An extensive study was conducted to revise the field development plan (FDP) of a giant offshore Middle East oil field. The subject field contains several stacked reservoirs with light oil and has a long production life extending beyond 100 years. Primary recovery began in 1968. The field has been under water flooding with pattern injection since 1982. In the subject reservoir, most of injector wells are located in a concentric ring along the crest. This reservoir is currently undergoing further redevelopment with a line drive injection pattern utilizing long horizontal wells. Currently, a revised field redevelopment plan is being evaluated to assess increasing the production target of the reservoir while maintaining the production plateau.
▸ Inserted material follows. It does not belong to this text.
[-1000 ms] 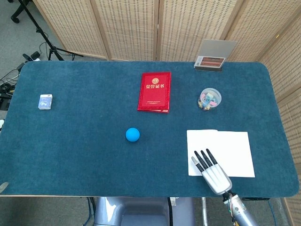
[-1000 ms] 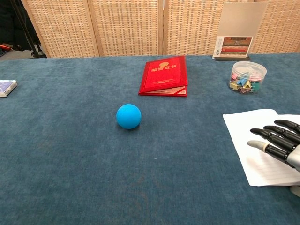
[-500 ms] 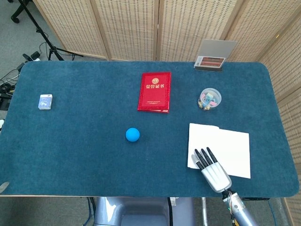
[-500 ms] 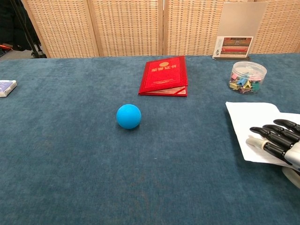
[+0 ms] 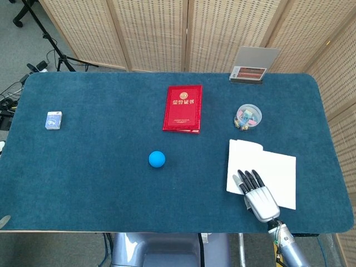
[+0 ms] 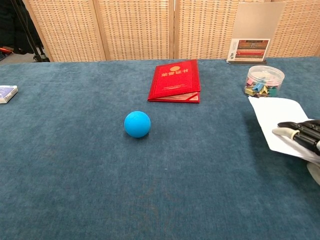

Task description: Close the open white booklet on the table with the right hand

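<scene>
The white booklet [image 5: 272,167] lies open near the table's front right corner. Its left page [image 6: 280,112] is raised off the cloth and leans to the right. My right hand [image 5: 258,197] reaches in from the front edge, its dark fingers [image 5: 249,181] lying on the page's near left corner. In the chest view the right hand [image 6: 302,135] shows at the right border, with the thumb at the lifted page's lower edge, so it holds the page up. My left hand is in neither view.
A red certificate book [image 5: 183,108] lies at the table's middle back. A blue ball [image 5: 157,159] sits left of the booklet, and a clear tub of clips [image 5: 248,117] just behind it. A small card box [image 5: 53,120] is far left; a sign stand [image 5: 253,67] at the back edge.
The booklet's left page has risen off the table and its left edge has swung rightward. My right hand has moved right with it.
</scene>
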### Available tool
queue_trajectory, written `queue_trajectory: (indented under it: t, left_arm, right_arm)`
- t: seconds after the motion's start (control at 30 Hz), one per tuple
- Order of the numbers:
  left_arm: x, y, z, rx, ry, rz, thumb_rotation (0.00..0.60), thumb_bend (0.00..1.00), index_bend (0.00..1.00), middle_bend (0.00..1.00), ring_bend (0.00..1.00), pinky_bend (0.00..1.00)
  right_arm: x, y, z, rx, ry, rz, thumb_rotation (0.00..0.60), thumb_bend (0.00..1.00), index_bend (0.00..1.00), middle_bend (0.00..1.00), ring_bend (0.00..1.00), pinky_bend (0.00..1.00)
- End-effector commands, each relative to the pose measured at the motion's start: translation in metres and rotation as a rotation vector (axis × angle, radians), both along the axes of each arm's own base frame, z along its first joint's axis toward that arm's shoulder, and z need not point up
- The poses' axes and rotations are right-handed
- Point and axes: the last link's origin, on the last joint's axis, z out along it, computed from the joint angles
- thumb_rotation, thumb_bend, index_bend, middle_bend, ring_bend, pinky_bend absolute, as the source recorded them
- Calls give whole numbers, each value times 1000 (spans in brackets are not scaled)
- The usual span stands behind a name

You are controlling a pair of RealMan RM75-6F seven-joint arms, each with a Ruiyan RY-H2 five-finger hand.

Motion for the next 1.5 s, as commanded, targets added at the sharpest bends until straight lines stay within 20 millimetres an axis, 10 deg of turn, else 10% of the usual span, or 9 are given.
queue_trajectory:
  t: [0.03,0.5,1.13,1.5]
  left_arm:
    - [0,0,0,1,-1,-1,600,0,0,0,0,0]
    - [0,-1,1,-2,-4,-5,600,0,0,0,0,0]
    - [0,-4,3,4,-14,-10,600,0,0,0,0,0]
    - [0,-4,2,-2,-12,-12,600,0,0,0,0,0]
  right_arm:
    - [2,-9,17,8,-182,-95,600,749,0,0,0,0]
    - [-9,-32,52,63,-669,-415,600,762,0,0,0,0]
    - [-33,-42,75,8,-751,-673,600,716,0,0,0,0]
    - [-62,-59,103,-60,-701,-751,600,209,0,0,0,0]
In order to sustain target oil production and improve recovery, the revised field redevelopment consists of different innovations including maximum reservoir contact (MRC) wells with line drive pattern, gas lift, infill drilling and co-development of multiple reservoirs with single lateral or dual lateral wells with different tubing strings and appropriate EOR technology. This paper describes the current work to optimize the combined development plan of three vertically adjacent reservoirs by using multiple strings in a given well to access them. The focus was to revise the development plan of the larger reservoir and use the future development wells of this reservoir to access other smaller vertically adjacent reservoirs that are within the drilling reach from different artificial islands. The study addresses optimized well spacing, vertical well placement, well drill sequence and infill well placement. This study also includes assessment of the value of infill wells, dual-lateral and single-lateral wells to target more than one reservoir. An optimized field development plan is formulated with new MRC wells which include both single and dual-lateral wells accessing one, two or three reservoirs depending upon location and applicability.